> **Exercise goal**: Each record below needs to be copied out exactly as it stands.

───── Information shown ─────

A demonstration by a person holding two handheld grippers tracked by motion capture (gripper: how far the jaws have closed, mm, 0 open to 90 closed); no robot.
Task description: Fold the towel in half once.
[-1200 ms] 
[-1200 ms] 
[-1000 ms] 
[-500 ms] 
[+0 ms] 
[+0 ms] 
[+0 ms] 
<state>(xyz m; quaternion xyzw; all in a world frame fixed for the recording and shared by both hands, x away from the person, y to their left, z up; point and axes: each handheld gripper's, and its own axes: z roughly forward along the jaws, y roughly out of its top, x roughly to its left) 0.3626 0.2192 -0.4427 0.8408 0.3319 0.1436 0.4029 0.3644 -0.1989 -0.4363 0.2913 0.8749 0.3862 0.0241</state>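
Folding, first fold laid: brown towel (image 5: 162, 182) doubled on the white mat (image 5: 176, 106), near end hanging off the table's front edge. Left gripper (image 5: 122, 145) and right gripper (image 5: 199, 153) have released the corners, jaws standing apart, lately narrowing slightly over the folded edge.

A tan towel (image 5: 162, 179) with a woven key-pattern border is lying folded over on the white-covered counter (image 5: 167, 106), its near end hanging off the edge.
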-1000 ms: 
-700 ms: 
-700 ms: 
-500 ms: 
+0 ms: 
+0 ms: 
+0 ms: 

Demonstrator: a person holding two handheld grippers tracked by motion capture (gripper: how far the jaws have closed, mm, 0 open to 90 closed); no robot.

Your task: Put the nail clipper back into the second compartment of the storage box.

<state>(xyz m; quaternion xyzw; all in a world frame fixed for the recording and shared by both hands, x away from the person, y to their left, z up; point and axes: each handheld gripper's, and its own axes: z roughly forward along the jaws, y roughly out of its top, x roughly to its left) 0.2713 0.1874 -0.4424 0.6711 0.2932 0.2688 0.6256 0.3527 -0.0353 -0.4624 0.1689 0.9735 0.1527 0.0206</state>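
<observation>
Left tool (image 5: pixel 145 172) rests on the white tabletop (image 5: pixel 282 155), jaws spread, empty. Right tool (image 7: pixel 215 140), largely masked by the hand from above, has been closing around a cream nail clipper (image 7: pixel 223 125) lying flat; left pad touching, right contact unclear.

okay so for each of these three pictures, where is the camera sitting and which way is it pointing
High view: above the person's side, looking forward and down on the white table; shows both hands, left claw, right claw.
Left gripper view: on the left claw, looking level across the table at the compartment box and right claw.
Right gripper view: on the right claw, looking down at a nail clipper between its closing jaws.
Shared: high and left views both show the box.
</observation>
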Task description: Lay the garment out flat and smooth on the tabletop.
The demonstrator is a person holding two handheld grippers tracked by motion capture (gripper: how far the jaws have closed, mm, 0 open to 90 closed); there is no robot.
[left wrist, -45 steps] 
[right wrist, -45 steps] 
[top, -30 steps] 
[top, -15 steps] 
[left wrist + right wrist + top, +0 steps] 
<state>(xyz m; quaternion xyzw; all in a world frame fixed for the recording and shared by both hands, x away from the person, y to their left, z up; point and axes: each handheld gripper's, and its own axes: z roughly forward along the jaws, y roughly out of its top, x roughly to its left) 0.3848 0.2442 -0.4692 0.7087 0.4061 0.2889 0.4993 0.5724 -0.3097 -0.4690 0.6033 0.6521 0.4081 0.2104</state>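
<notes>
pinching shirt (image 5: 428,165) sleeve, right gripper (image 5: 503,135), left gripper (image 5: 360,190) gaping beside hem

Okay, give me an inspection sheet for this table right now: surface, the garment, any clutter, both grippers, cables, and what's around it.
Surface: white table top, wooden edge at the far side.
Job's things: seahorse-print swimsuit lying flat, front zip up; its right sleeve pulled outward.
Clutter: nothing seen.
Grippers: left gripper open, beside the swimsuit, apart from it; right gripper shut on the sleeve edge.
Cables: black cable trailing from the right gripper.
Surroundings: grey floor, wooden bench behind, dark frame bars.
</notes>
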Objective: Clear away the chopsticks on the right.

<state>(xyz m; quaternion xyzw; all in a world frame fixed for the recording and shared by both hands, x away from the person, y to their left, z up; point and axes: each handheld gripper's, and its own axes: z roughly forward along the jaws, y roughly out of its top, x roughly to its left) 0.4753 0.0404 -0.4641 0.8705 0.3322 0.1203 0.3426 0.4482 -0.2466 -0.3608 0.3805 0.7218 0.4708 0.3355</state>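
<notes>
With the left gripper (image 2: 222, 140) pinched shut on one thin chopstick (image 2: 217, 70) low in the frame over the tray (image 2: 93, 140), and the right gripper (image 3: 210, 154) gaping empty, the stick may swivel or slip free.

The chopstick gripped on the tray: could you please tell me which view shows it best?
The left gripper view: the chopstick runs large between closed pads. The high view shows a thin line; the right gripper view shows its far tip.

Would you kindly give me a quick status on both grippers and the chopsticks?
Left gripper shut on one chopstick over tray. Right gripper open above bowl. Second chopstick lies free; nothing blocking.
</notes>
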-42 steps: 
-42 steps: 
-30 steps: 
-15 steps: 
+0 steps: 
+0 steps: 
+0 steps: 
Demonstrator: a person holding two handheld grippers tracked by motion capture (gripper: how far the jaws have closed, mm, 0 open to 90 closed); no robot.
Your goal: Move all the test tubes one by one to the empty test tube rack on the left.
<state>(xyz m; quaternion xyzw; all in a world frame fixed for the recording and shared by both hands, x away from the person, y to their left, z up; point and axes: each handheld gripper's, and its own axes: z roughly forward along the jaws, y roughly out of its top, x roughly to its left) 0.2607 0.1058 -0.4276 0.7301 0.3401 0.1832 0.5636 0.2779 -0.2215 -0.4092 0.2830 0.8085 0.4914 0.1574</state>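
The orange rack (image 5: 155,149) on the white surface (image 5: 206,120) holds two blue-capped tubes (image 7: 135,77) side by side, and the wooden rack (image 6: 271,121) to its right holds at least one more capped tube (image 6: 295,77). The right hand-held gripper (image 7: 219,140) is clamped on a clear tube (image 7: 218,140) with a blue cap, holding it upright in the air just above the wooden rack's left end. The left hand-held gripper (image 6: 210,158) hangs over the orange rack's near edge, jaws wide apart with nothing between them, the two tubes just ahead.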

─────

> **Problem solution**:
A demonstration by a person holding two handheld grippers tracked by motion capture (gripper: how far the jaws have closed, mm, 0 open to 90 closed); no robot.
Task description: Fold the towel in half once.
[-1200 ms] 
[-1200 ms] 
[-1000 ms] 
[-500 ms] 
[+0 ms] 
[+0 ms] 
[+0 ms] 
<state>(xyz m; quaternion xyzw; all in a world frame fixed for the recording and shared by both hands, x away from the person, y to their left, z up; point and axes: each handheld gripper's, and its own axes: z roughly forward along the jaws, y roughly out of its top, x roughly to its left) 0.3626 0.2192 -0.4427 0.8408 0.3319 0.1436 0.4029 0.3644 -0.1989 -0.4363 0.2913 0.8749 0.3862 0.0241</state>
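Folding, first fold laid: brown towel (image 5: 162, 182) doubled on the white mat (image 5: 176, 106), near end hanging off the table's front edge. Left gripper (image 5: 122, 145) and right gripper (image 5: 199, 153) have released the corners, jaws standing apart, lately narrowing slightly over the folded edge.

A tan towel (image 5: 162, 179) with a woven key-pattern border is lying folded over on the white-covered counter (image 5: 167, 106), its near end hanging off the edge.
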-1000 ms: 
-700 ms: 
-700 ms: 
-500 ms: 
+0 ms: 
+0 ms: 
+0 ms: 

Demonstrator: a person holding two handheld grippers tracked by motion capture (gripper: how far the jaws have closed, mm, 0 open to 90 closed); no robot.

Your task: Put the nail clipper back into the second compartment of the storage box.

<state>(xyz m; quaternion xyzw; all in a world frame fixed for the recording and shared by both hands, x away from the person, y to their left, z up; point and axes: each handheld gripper's, and its own axes: z roughly forward along the jaws, y roughly out of its top, x roughly to its left) 0.2713 0.1874 -0.4424 0.6711 0.2932 0.2688 0.6256 0.3527 -0.0353 -0.4624 0.1689 0.9735 0.1527 0.0206</state>
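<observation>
Left tool (image 5: pixel 145 172) rests on the white tabletop (image 5: pixel 282 155), jaws spread, empty. Right tool (image 7: pixel 215 140), largely masked by the hand from above, has been closing around a cream nail clipper (image 7: pixel 223 125) lying flat; left pad touching, right contact unclear.

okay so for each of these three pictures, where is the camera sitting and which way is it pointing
High view: above the person's side, looking forward and down on the white table; shows both hands, left claw, right claw.
Left gripper view: on the left claw, looking level across the table at the compartment box and right claw.
Right gripper view: on the right claw, looking down at a nail clipper between its closing jaws.
Shared: high and left views both show the box.
</observation>
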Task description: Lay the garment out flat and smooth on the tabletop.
The demonstrator is a person holding two handheld grippers tracked by motion capture (gripper: how far the jaws have closed, mm, 0 open to 90 closed); there is no robot.
[left wrist, -45 steps] 
[right wrist, -45 steps] 
[top, -30 steps] 
[top, -15 steps] 
[left wrist + right wrist + top, +0 steps] 
<state>(xyz m; quaternion xyzw; all in a world frame fixed for the recording and shared by both hands, x away from the person, y to their left, z up; point and axes: each handheld gripper's, and its own axes: z roughly forward along the jaws, y roughly out of its top, x roughly to its left) 0.3848 0.2442 -0.4692 0.7087 0.4061 0.2889 0.4993 0.5724 -0.3097 -0.4690 0.6033 0.6521 0.4081 0.2104</state>
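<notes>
pinching shirt (image 5: 428,165) sleeve, right gripper (image 5: 503,135), left gripper (image 5: 360,190) gaping beside hem

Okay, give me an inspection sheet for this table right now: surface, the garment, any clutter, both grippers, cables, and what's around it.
Surface: white table top, wooden edge at the far side.
Job's things: seahorse-print swimsuit lying flat, front zip up; its right sleeve pulled outward.
Clutter: nothing seen.
Grippers: left gripper open, beside the swimsuit, apart from it; right gripper shut on the sleeve edge.
Cables: black cable trailing from the right gripper.
Surroundings: grey floor, wooden bench behind, dark frame bars.
</notes>
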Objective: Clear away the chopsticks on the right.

<state>(xyz m; quaternion xyzw; all in a world frame fixed for the recording and shared by both hands, x away from the person, y to their left, z up; point and axes: each handheld gripper's, and its own axes: z roughly forward along the jaws, y roughly out of its top, x roughly to its left) 0.4753 0.0404 -0.4641 0.8705 0.3322 0.1203 0.3426 0.4482 -0.2466 -0.3608 0.3805 0.7218 0.4708 0.3355</state>
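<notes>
With the left gripper (image 2: 222, 140) pinched shut on one thin chopstick (image 2: 217, 70) low in the frame over the tray (image 2: 93, 140), and the right gripper (image 3: 210, 154) gaping empty, the stick may swivel or slip free.

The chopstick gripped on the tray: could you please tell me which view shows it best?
The left gripper view: the chopstick runs large between closed pads. The high view shows a thin line; the right gripper view shows its far tip.

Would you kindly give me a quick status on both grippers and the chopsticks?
Left gripper shut on one chopstick over tray. Right gripper open above bowl. Second chopstick lies free; nothing blocking.
</notes>
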-42 steps: 
-42 steps: 
-30 steps: 
-15 steps: 
+0 steps: 
+0 steps: 
+0 steps: 
Demonstrator: a person holding two handheld grippers tracked by motion capture (gripper: how far the jaws have closed, mm, 0 open to 90 closed); no robot.
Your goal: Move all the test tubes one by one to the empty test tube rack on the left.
<state>(xyz m; quaternion xyzw; all in a world frame fixed for the recording and shared by both hands, x away from the person, y to their left, z up; point and axes: each handheld gripper's, and its own axes: z roughly forward along the jaws, y roughly out of its top, x roughly to its left) 0.2607 0.1058 -0.4276 0.7301 0.3401 0.1832 0.5636 0.2779 -0.2215 -0.4092 0.2830 0.8085 0.4914 0.1574</state>
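The orange rack (image 5: 155,149) on the white surface (image 5: 206,120) holds two blue-capped tubes (image 7: 135,77) side by side, and the wooden rack (image 6: 271,121) to its right holds at least one more capped tube (image 6: 295,77). The right hand-held gripper (image 7: 219,140) is clamped on a clear tube (image 7: 218,140) with a blue cap, holding it upright in the air just above the wooden rack's left end. The left hand-held gripper (image 6: 210,158) hangs over the orange rack's near edge, jaws wide apart with nothing between them, the two tubes just ahead.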

No part of the exercise remains open.